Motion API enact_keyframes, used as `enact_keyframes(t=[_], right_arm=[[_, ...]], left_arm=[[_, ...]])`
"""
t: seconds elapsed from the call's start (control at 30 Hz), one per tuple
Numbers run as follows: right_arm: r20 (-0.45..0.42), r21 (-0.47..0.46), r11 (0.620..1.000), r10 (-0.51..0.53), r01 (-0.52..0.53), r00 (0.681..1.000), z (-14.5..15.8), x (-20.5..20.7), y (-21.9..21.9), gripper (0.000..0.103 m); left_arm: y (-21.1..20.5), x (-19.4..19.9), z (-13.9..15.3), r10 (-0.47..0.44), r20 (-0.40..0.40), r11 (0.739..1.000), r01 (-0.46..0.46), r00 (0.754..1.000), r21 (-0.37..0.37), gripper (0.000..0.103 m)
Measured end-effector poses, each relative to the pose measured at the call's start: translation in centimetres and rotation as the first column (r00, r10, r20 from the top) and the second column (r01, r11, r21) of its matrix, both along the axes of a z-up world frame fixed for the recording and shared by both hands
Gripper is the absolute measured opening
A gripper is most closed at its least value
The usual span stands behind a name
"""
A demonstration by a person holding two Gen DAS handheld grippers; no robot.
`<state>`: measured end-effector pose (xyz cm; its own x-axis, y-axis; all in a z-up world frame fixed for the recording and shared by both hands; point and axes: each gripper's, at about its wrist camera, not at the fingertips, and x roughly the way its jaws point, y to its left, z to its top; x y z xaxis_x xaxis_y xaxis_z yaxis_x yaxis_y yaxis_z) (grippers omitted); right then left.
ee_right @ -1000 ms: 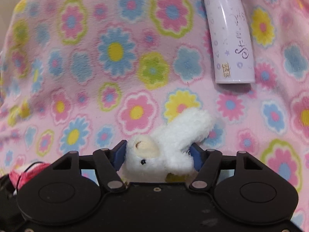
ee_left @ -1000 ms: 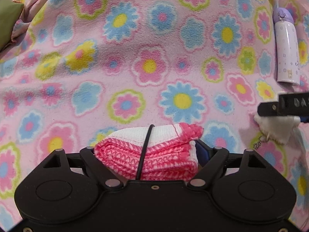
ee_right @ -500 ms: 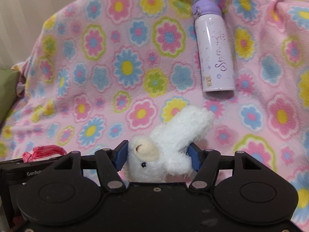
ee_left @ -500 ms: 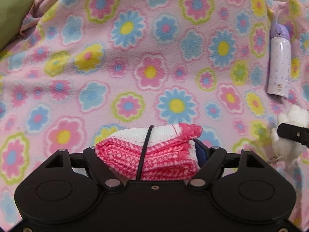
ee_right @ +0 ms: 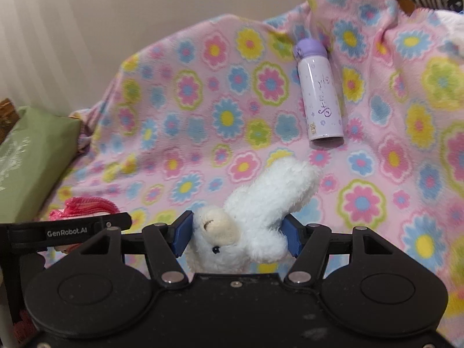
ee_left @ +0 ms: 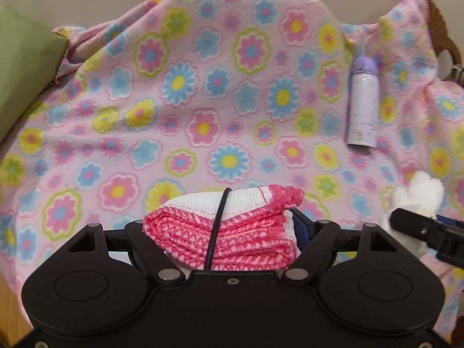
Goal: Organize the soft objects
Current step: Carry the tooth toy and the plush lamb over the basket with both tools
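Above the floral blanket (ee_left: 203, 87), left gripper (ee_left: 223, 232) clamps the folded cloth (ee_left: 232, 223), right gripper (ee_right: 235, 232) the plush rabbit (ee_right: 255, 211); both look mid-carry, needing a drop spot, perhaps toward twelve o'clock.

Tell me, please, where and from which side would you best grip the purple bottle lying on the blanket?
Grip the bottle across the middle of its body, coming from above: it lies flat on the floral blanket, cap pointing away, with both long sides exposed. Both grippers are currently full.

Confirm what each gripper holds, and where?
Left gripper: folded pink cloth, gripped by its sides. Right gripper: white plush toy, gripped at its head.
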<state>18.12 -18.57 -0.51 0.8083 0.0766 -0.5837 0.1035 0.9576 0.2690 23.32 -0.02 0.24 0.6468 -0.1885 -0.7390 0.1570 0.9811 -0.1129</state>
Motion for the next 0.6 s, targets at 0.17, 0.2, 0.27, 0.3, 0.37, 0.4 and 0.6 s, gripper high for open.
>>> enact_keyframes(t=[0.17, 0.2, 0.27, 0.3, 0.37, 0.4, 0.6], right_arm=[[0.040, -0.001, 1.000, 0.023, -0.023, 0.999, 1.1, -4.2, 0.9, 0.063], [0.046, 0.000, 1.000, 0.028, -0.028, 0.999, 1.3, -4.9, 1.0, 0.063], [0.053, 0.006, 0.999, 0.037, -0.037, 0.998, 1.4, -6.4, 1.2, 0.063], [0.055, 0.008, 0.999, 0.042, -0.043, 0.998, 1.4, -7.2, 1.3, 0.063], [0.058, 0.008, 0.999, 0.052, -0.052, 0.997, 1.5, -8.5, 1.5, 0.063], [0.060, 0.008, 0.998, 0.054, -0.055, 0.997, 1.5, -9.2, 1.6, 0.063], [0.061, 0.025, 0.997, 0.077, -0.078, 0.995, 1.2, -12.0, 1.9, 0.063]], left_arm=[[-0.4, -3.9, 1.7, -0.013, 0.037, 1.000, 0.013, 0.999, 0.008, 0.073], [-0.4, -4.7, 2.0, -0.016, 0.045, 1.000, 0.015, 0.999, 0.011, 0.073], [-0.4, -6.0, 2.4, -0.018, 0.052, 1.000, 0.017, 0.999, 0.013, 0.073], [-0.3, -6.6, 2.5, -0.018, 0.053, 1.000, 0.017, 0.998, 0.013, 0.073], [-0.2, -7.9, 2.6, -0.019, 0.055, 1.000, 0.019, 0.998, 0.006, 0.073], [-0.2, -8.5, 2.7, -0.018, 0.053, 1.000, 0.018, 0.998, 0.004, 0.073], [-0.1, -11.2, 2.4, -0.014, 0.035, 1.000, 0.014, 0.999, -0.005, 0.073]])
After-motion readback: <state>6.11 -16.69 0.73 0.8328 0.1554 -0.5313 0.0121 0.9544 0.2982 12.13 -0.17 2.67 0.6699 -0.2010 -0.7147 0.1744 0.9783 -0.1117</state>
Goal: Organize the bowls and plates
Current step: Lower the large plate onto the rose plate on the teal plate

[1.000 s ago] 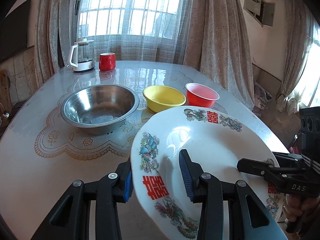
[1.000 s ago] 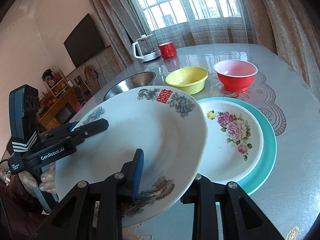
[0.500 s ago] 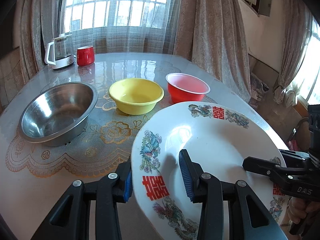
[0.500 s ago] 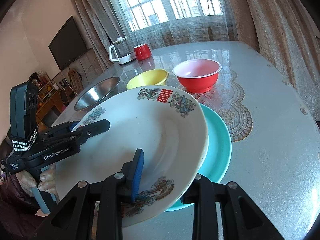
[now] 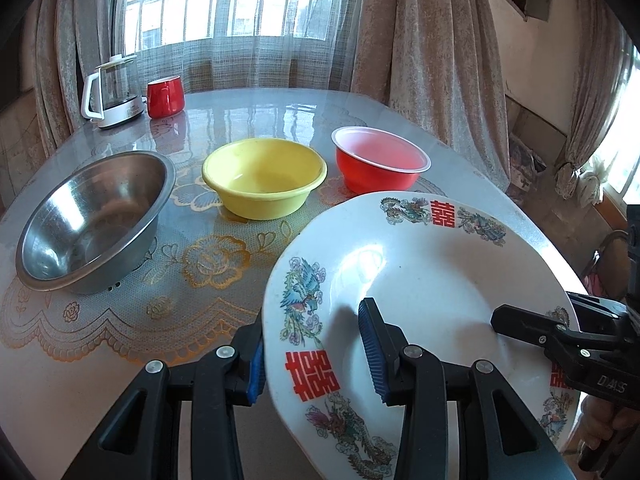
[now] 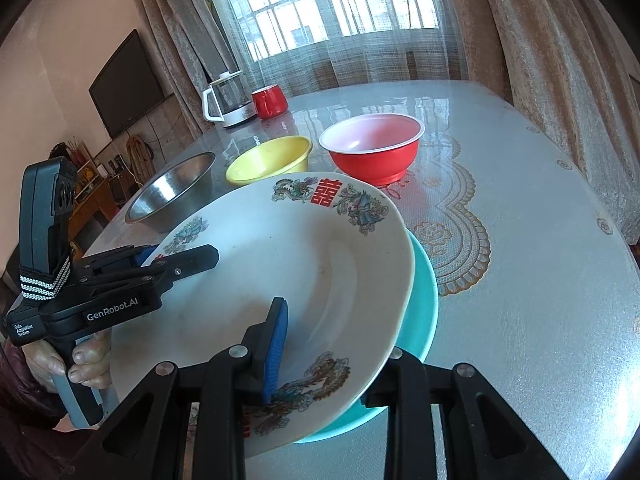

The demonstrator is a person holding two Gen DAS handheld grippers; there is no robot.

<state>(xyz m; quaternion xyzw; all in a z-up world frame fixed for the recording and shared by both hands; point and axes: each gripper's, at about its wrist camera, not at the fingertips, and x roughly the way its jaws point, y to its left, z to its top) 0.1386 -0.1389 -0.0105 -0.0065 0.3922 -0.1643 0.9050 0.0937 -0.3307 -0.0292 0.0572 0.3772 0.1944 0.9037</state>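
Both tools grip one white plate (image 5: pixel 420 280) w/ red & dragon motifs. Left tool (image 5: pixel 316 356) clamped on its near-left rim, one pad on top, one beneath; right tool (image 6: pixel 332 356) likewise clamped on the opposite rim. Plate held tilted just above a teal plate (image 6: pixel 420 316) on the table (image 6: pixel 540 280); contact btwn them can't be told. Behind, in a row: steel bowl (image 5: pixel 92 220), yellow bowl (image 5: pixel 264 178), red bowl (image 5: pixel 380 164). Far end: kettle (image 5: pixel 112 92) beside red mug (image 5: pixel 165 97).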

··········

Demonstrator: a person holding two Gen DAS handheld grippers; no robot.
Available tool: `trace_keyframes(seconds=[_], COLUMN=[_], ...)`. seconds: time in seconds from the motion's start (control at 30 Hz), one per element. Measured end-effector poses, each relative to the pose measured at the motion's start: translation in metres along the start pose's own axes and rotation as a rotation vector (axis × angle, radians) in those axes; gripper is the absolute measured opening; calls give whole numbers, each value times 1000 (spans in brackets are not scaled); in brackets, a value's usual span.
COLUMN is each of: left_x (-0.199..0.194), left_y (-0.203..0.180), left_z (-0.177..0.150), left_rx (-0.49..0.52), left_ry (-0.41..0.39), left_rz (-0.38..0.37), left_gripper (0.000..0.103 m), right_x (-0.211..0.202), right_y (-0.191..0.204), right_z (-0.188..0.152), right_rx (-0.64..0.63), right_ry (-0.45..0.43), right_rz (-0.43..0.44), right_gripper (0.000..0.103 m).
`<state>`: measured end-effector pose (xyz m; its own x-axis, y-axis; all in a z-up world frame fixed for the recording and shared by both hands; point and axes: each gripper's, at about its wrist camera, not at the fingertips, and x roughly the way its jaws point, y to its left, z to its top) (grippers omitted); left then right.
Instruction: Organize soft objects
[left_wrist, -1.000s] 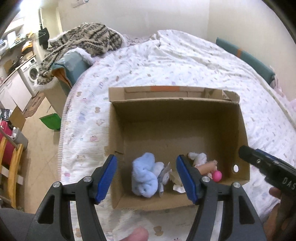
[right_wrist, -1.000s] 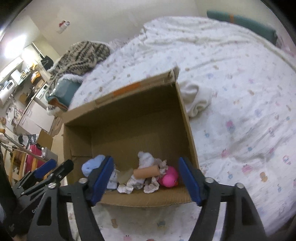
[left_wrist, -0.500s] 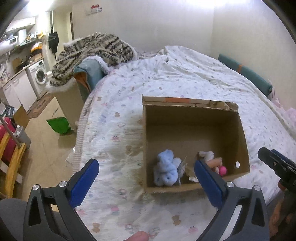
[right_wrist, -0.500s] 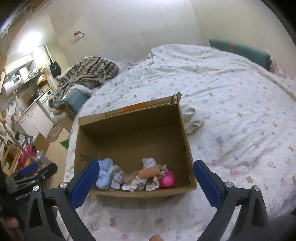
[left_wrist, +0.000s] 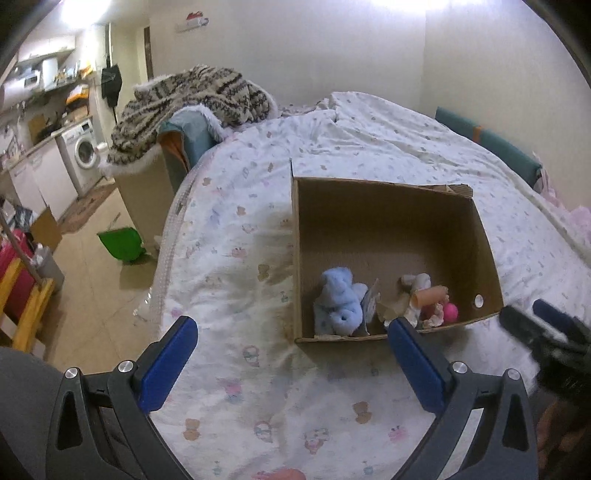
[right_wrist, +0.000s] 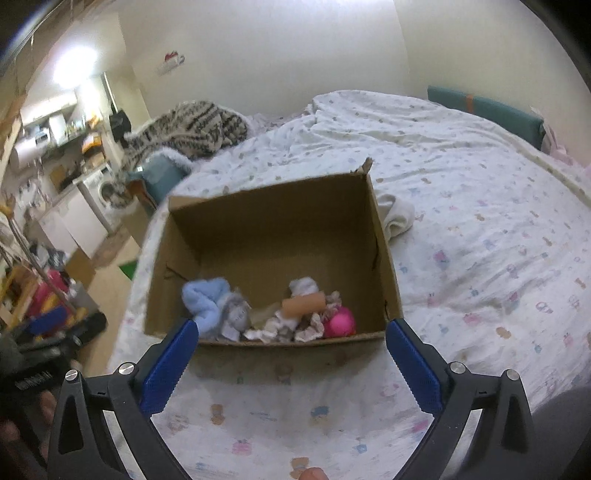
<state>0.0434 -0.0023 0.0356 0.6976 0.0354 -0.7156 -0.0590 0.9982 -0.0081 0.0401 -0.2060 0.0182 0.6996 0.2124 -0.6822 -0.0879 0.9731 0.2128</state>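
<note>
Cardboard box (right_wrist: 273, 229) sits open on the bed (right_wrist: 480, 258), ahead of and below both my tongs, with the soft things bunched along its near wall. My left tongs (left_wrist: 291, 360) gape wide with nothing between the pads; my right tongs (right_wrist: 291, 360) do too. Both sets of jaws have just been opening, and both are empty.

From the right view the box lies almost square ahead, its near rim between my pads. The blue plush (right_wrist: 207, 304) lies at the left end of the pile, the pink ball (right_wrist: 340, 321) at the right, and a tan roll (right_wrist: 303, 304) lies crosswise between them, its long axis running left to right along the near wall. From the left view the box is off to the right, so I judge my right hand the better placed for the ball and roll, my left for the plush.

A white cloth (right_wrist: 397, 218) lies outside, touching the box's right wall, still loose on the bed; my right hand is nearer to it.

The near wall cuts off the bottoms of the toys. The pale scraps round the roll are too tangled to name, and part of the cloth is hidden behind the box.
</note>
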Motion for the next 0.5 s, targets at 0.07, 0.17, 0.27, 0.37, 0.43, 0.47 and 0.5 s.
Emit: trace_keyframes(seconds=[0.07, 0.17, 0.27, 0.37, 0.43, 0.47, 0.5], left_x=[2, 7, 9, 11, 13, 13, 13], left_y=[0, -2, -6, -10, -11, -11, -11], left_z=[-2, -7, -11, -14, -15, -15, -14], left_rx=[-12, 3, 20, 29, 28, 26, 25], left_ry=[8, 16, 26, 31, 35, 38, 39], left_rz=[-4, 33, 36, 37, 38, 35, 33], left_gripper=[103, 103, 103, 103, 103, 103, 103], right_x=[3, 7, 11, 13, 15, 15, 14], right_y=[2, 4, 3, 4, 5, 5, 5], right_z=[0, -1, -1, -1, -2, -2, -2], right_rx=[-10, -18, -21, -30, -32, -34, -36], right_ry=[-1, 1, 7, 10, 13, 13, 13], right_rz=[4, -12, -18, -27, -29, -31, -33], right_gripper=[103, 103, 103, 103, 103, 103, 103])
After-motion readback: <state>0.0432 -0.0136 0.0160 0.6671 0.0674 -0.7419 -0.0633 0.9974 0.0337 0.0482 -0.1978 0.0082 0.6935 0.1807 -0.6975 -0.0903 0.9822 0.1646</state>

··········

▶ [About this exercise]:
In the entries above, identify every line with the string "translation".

▶ [Output for this exercise]:
Measured end-effector poses, each relative to the pose measured at the call's start: translation in centimetres and rotation as the first column (r00, r10, r20 from the top) and the second column (r01, r11, r21) of its matrix, both along the axes of a z-up world frame fixed for the recording and shared by both hands
Available tool: `trace_keyframes(seconds=[_], COLUMN=[_], ...)`. seconds: time in seconds from the motion's start (control at 30 Hz), one per element. Measured end-effector poses, each relative to the pose measured at the motion's start: translation in metres along the start pose's own axes and rotation as a rotation vector (axis × angle, radians) in those axes; gripper is the absolute measured opening; calls give whole numbers, each value times 1000 (spans in brackets are not scaled); in brackets, a value's usual span.

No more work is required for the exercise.